When dealing with tapioca or sago, the same applies as for pasta: You have to boil the pearls, which are available in different sizes in Asian supermarkets or health food stores, in plenty of water or other liquid, without a lid.

It is also important to either water them beforehand or to rinse them properly with plenty of cold water afterwards so that the starch does not gelatinize everything - after all, the palate will want to be able to play with the individual balls later.

Tapioca pudding recipe

For a cold, tumble tapioca pudding for four people, calculate 150 grams of tapioca pearls and 1200 milliliters of liquid - for example a mixture of coconut milk, milk and water. This may seem like a lot of liquid, but it is part of the essence of starch pearls that they swell and greatly increase their volume.
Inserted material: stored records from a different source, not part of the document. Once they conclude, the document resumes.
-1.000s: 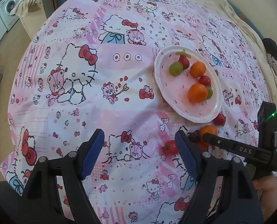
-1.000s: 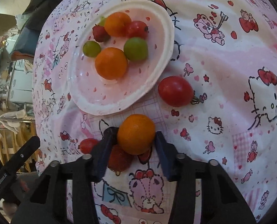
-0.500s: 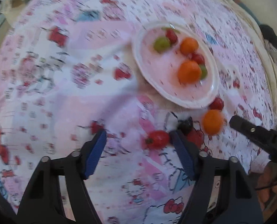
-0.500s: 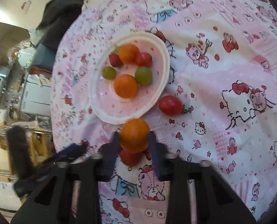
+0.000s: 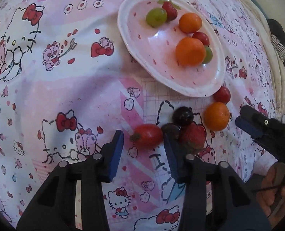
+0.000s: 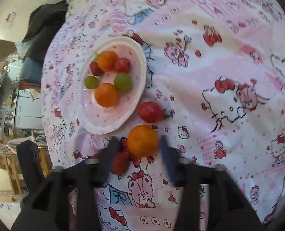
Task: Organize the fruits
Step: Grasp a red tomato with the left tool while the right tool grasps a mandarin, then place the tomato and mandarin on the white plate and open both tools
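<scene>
A pink plate (image 5: 123,19) (image 6: 142,61) holds two oranges, two green grapes, a strawberry and a small red tomato. In front of it on the cloth lie an oblong red tomato (image 5: 147,135), two dark grapes (image 5: 182,115), a strawberry (image 5: 193,136) (image 6: 120,162), an orange (image 5: 216,116) (image 6: 142,140) and a round red tomato (image 5: 222,94) (image 6: 150,111). My left gripper (image 5: 142,134) straddles the oblong tomato, its jaws closing, with a gap still at the left pad. My right gripper (image 6: 138,140) is opening around the orange, both pads clear of it.
A Hello Kitty cloth (image 5: 65,77) covers the whole surface. Dark clothing (image 6: 44,25) lies at its far edge. Appliances and a wooden rack (image 6: 13,115) stand beyond the edge. A hand (image 5: 273,188) holds the right gripper (image 5: 257,127) close beside the loose fruit.
My left gripper came down over the oblong tomato and narrowed. My right gripper, which was shut on the orange, has opened and the orange sits free between its fingers.
</scene>
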`<state>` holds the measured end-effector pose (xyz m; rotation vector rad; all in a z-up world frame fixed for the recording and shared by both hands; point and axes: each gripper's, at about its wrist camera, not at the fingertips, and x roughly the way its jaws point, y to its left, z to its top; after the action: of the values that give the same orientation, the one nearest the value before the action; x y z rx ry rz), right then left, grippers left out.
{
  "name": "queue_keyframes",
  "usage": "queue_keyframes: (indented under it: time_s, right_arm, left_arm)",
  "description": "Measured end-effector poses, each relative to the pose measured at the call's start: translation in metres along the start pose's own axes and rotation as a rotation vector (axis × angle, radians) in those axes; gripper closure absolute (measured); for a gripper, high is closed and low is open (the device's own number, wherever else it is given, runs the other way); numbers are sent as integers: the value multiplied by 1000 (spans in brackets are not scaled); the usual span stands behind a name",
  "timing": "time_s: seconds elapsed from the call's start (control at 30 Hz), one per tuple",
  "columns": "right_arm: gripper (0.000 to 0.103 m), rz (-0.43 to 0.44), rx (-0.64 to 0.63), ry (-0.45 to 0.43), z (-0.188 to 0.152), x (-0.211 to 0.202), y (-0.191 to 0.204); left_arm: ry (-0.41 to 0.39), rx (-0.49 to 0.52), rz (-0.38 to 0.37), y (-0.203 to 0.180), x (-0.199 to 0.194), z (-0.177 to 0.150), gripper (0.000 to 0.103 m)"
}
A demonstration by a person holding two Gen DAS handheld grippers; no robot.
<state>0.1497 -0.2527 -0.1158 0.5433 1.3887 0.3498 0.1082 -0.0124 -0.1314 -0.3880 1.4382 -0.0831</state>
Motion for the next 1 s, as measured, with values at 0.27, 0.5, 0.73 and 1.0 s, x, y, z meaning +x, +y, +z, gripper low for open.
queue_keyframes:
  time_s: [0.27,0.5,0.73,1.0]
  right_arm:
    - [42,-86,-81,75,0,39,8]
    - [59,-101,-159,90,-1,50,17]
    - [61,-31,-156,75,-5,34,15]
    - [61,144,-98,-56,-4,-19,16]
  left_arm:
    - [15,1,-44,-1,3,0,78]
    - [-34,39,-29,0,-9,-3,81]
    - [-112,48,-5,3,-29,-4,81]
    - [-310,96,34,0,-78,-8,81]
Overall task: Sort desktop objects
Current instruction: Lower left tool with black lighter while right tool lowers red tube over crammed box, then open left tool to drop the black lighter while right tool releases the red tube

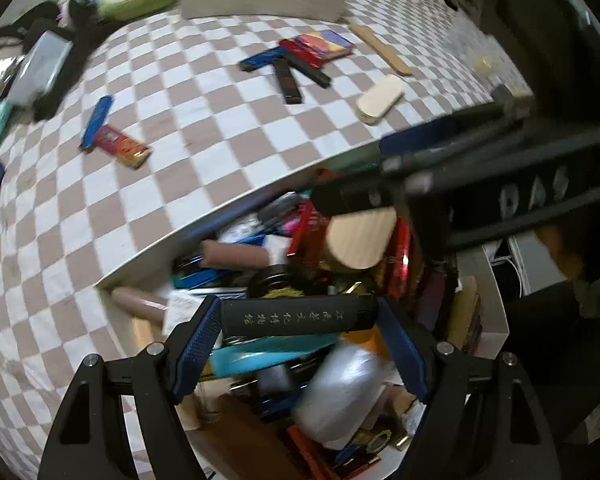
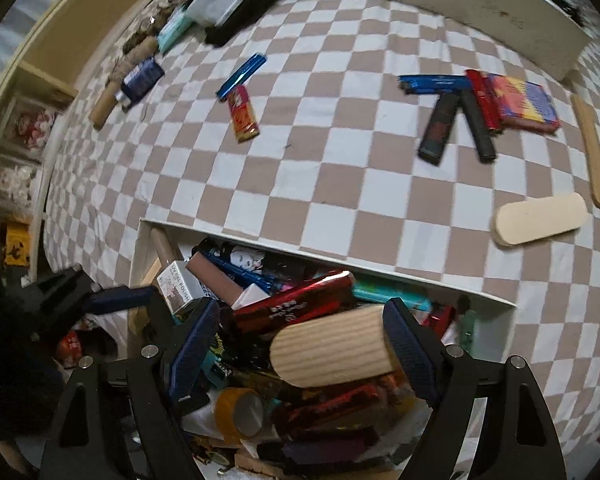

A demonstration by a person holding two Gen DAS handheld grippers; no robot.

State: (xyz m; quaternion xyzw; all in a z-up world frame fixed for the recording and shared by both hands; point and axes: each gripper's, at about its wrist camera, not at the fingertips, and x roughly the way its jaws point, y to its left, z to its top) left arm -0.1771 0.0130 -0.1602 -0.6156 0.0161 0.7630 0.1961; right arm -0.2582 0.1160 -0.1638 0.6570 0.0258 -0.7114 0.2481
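We see the checkered bench (image 2: 300, 168) filling the upper frame, and the cluttered white box (image 2: 380, 270) low centre. Our right gripper (image 2: 300, 344) has its fingers clamped on a wooden block (image 2: 332, 350) above the box; our left gripper (image 1: 298, 340) has its fingers clamped on a black lighter (image 1: 296, 316).

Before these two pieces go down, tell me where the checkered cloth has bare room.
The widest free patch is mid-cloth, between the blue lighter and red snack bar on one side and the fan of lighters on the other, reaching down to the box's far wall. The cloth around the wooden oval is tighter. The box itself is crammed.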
The cooking liquid can be slightly sweetened and flavored with spices such as saffron, vanilla or pandan leaves. In the latter case, be sure to add a good pinch of salt - this is how you beam your taste to East Asia. The globules, previously soaked in cold water for 20 minutes, are boiled in the flavored milk for around half an hour, at least until they are translucent. The resulting viscous mass is poured into bowls and placed in the refrigerator for at least an hour to solidify.Nobody should think of frog spawn with such a dessert.